Look at B. Look at C. Protection from metformin in C. Yes?

Now, you have to ask: What is the effect of knocking down complex I in cancer cells? If you cannot reduce NADH to NAD+ then the TCA cannot turn. Citrate cannot be metabolised to alpha ketoglutarate so is exported from the mitochondria and can be used for tumour anabolism. The tumour becomes highly aggressive. Like this:

Down-Regulation of NDUFB9 Promotes Breast Cancer Cell Proliferation, Metastasis by Mediating Mitochondrial Metabolism

or this, blogged about many years ago:

Mitochondrial complex I activity and NAD+/NADH balance regulate breast cancer progression

This illustrates my marked discomfort with accepting complex I blockade as the mechanism of anti-cancer action of metformin. Blockading complex I will admittedly decrease ATP supply from oxidative phosphorylation but at the cost of supplying a large amount of citrate to the cytoplasm ready for anabolic processes, while glycolysis continues unabated, supplying cytoplasmic NADH and ATP.

So in the current paper, by knocking down NDUSF3, they should have generated an aggressive phenotype. They didn't, because they also engineered-in NDI1, which will reduce cytoplasmic NADH to NAD+ very effectively. Dropping the NADH to NAD+ ratio suppresses tumour aggressiveness in the above papers.
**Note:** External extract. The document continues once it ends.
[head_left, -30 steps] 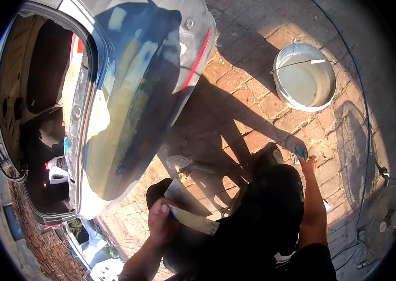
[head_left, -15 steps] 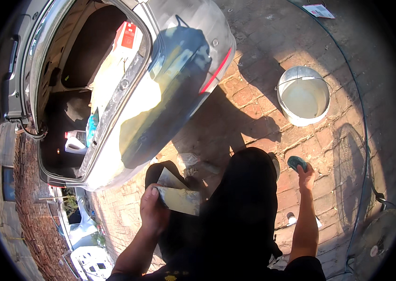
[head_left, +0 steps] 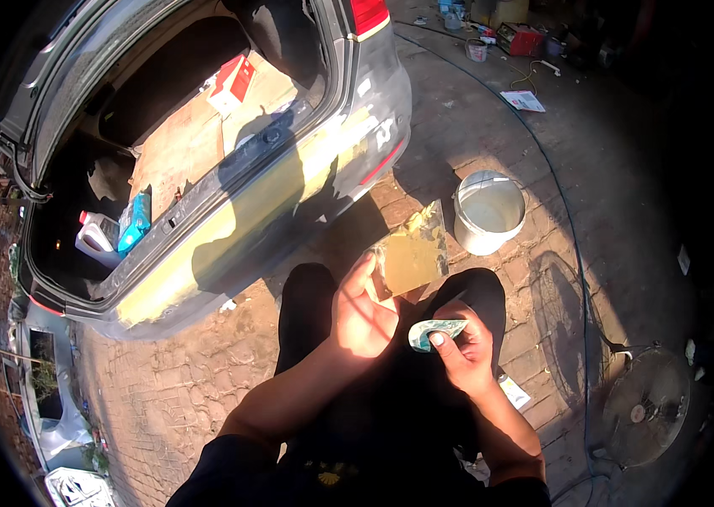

Does the engineered A549 NDUSF3 + NDI1 tumour in nude mice show reduced or increased aggressiveness compared to the A549 unmodified tumour? We are looking to compare the top line in graph B above (dark squares) with the pale squares in graph C. By eyeball they actually look pretty much the same.

Except for the x axes. Graph B is 40 weeks, graph C is 50 weeks. Hard to compare the two... But if we stretch graph C so that weeks 10-40 align with weeks 10-40 of graph B, then superimpose the two graphs we can generate the following, rather more informative, image:

It looks to me as if inserting NDI1 in to the mitochondria of a cell line, (probably) made aggressive by knockdown of NDUSF3, renders the in-vivo tumour growth rate much lower than the natural tumour cell line and remarkably similar to that of metformin treated natural tumour cell line. Probably by reducing the NADH:NAD+ ratio.

This doesn't automatically suggest that metformin might be acting by reducing the NADH:NAD+ ratio, though it might be, but it does illustrate how nicely you can still pull interesting snippets out of papers full of experiments with metformin at lethal concentrations.

The difference between isolated mitochondrial preparations and mouse models is that the mouse models have a supply of insulin, glycerol-3-phosphate and the enzyme to use cytoplasmic NADH to reduce the CoQ couple, facilitating insulin signalling and so cancer growth. This is much more likely to be the process which we can block with metformin at therapeutic concentrations.